* Your assignment
Drop every picture, then transcribe the remaining data exactly.

Start of Information provided

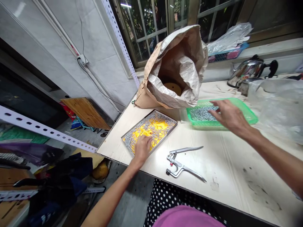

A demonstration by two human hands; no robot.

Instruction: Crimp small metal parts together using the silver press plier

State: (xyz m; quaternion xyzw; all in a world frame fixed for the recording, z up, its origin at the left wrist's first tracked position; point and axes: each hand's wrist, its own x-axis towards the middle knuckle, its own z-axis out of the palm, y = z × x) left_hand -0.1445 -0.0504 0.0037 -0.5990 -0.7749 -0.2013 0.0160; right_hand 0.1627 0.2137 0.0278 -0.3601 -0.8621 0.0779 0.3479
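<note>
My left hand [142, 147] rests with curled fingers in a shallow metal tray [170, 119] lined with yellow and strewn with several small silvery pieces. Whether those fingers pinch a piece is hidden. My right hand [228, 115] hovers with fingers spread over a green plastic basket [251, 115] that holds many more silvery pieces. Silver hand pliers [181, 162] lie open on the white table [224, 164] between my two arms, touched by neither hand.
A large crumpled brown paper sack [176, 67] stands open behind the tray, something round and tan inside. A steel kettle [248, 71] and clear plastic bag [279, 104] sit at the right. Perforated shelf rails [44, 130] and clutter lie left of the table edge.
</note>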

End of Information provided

* Response box
A demonstration by two human hands; no robot.

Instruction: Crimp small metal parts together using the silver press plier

State: (xyz m; quaternion xyzw; all in a world frame fixed for the recording, z up, its origin at the left wrist's first tracked position; point and axes: each hand's wrist, its own x-axis towards the middle knuckle, its own z-axis out of the palm, y = z × x) left_hand -0.1445 -0.0504 0.0037 -0.5990 -0.7749 -0.2013 0.0160; right_hand 0.1627 0.2137 0.0278 -0.3601 -0.8621 0.0779 0.3479
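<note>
My left hand [142, 147] rests with curled fingers in a shallow metal tray [170, 119] lined with yellow and strewn with several small silvery pieces. Whether those fingers pinch a piece is hidden. My right hand [228, 115] hovers with fingers spread over a green plastic basket [251, 115] that holds many more silvery pieces. Silver hand pliers [181, 162] lie open on the white table [224, 164] between my two arms, touched by neither hand.
A large crumpled brown paper sack [176, 67] stands open behind the tray, something round and tan inside. A steel kettle [248, 71] and clear plastic bag [279, 104] sit at the right. Perforated shelf rails [44, 130] and clutter lie left of the table edge.
</note>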

There is nothing else to add to the answer.